### DATA SEGMENT
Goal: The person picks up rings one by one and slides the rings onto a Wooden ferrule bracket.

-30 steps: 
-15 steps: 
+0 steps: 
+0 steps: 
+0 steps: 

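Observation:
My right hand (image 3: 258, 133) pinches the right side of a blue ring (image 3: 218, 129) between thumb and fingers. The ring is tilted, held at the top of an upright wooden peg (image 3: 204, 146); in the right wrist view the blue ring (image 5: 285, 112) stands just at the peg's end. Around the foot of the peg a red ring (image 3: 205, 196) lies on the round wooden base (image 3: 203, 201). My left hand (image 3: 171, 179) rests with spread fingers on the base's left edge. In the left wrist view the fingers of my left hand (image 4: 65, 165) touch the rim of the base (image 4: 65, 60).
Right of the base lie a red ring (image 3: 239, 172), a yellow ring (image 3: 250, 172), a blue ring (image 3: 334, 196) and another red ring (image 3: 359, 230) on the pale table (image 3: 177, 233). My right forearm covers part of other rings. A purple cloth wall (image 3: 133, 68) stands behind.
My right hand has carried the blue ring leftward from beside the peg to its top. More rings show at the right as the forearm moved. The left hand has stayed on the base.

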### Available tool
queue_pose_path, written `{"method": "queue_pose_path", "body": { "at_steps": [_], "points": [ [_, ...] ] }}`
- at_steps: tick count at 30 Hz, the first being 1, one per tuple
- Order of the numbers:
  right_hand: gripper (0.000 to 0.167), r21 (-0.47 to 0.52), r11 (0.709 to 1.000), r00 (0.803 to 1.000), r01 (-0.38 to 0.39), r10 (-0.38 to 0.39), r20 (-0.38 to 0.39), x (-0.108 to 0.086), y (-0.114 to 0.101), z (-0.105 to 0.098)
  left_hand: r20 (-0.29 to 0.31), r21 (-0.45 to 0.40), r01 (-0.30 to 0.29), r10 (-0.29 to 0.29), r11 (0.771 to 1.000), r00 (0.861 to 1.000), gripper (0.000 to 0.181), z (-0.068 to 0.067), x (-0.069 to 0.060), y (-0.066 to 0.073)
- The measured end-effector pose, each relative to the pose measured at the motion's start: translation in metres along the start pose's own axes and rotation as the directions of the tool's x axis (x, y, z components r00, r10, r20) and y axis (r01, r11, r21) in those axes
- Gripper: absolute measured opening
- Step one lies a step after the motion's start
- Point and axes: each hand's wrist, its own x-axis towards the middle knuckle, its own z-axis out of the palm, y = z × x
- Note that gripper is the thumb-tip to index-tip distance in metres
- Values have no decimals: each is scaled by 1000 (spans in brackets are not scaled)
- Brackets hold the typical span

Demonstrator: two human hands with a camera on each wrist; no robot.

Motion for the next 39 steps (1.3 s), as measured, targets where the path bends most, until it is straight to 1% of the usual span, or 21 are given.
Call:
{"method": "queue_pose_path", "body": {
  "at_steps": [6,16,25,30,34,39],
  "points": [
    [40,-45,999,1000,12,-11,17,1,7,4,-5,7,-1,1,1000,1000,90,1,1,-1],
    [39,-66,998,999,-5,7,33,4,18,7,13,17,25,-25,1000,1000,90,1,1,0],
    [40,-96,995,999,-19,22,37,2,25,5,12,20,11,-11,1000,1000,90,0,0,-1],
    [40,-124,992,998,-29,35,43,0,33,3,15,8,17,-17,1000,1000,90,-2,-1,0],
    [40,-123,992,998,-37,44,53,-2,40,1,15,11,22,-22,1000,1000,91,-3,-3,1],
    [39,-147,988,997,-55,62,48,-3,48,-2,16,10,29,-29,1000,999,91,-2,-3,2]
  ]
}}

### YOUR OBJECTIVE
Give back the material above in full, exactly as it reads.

### ANSWER BOX
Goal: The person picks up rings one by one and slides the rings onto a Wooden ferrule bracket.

-30 steps: 
-15 steps: 
+0 steps: 
+0 steps: 
+0 steps: 

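Observation:
My right hand (image 3: 258, 133) pinches the right side of a blue ring (image 3: 218, 129) between thumb and fingers. The ring is tilted, held at the top of an upright wooden peg (image 3: 204, 146); in the right wrist view the blue ring (image 5: 285, 112) stands just at the peg's end. Around the foot of the peg a red ring (image 3: 205, 196) lies on the round wooden base (image 3: 203, 201). My left hand (image 3: 171, 179) rests with spread fingers on the base's left edge. In the left wrist view the fingers of my left hand (image 4: 65, 165) touch the rim of the base (image 4: 65, 60).
Right of the base lie a red ring (image 3: 239, 172), a yellow ring (image 3: 250, 172), a blue ring (image 3: 334, 196) and another red ring (image 3: 359, 230) on the pale table (image 3: 177, 233). My right forearm covers part of other rings. A purple cloth wall (image 3: 133, 68) stands behind.
My right hand has carried the blue ring leftward from beside the peg to its top. More rings show at the right as the forearm moved. The left hand has stayed on the base.
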
### Available tool
queue_pose_path, written `{"method": "queue_pose_path", "body": { "at_steps": [_], "points": [ [_, ...] ] }}`
- at_steps: tick count at 30 Hz, the first being 1, one per tuple
- Order of the numbers:
  right_hand: gripper (0.000 to 0.167), r21 (-0.47 to 0.52), r11 (0.709 to 1.000), r00 (0.803 to 1.000), r01 (-0.38 to 0.39), r10 (-0.38 to 0.39), r20 (-0.38 to 0.39), x (-0.108 to 0.086), y (-0.114 to 0.101), z (-0.105 to 0.098)
  left_hand: r20 (-0.29 to 0.31), r21 (-0.45 to 0.40), r01 (-0.30 to 0.29), r10 (-0.29 to 0.29), r11 (0.771 to 1.000), r00 (0.861 to 1.000), gripper (0.000 to 0.181), z (-0.068 to 0.067), x (-0.069 to 0.060), y (-0.066 to 0.073)
- The measured end-effector pose, each relative to the pose measured at the motion's start: translation in metres along the start pose's own axes and rotation as the directions of the tool's x axis (x, y, z components r00, r10, r20) and y axis (r01, r11, r21) in those axes
- Gripper: absolute measured opening
- Step one lies a step after the motion's start
- Point and axes: each hand's wrist, its own x-axis towards the middle knuckle, its own z-axis out of the palm, y = z × x
- Note that gripper is the thumb-tip to index-tip distance in metres
- Values have no decimals: each is scaled by 1000 (spans in brackets are not scaled)
- Brackets hold the typical span

Demonstrator: two human hands with a camera on each wrist; no robot.

Motion for the next 39 steps (1.3 s), as measured, targets where the path bends most, until it is straight to 1% of the usual span, or 21 are given.
Call:
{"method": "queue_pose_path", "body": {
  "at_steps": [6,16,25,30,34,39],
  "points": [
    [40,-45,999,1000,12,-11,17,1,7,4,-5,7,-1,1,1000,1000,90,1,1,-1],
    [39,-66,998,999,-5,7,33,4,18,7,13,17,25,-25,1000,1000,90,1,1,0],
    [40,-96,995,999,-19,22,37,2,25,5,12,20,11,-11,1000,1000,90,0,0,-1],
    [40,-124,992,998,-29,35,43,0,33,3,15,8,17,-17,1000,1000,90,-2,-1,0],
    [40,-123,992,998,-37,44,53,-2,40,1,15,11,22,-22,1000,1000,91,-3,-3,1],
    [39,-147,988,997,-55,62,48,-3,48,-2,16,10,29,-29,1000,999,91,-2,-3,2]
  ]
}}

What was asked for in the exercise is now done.